__Task objective__. Report the count of lines with "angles" in the data below, and no other words.
Segment Start: Provided material
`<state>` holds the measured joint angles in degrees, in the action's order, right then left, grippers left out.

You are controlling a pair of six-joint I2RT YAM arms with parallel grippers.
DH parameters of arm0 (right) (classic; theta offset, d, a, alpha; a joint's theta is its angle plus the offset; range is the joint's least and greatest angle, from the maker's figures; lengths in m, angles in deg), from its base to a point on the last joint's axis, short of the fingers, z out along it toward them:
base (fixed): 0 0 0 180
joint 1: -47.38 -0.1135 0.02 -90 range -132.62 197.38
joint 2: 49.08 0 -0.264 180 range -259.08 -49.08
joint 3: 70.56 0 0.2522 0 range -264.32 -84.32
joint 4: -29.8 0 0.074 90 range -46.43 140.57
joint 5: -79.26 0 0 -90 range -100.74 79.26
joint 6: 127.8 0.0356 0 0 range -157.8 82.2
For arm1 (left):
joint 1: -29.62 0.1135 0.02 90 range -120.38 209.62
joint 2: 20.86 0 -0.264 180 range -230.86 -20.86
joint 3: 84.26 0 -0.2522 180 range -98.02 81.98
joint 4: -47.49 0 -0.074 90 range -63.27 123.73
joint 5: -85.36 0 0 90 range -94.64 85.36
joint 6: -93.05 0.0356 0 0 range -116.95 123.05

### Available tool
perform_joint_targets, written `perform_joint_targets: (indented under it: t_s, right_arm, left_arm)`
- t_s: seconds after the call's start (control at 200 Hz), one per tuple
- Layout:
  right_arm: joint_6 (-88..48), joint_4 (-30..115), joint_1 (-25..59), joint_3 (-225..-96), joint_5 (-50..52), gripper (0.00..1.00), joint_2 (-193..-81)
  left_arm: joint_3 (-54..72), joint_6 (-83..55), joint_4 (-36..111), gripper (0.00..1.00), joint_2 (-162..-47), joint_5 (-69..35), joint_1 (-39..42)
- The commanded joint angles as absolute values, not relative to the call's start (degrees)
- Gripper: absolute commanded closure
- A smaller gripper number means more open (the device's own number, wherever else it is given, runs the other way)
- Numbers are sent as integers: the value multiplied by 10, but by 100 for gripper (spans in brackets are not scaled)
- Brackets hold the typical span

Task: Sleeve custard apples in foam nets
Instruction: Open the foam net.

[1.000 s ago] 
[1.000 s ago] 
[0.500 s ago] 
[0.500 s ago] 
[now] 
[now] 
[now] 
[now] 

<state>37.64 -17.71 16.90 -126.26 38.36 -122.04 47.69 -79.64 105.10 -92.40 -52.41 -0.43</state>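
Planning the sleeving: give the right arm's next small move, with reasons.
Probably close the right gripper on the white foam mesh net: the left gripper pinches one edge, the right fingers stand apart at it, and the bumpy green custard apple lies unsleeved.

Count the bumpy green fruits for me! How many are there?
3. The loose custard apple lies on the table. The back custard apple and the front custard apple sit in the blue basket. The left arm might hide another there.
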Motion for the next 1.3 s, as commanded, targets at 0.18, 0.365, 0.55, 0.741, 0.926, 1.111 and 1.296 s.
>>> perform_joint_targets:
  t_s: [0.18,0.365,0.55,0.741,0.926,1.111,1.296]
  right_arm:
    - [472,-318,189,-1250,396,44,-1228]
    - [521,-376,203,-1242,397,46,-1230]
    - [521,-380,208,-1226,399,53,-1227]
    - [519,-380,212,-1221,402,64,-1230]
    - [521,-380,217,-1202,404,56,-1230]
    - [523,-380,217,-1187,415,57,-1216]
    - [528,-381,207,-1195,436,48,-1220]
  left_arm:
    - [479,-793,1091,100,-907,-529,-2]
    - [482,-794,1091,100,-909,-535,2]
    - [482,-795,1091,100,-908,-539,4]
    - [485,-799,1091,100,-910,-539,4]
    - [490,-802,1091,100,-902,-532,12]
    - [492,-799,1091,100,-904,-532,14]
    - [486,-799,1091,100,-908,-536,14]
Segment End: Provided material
__Answer section__. 3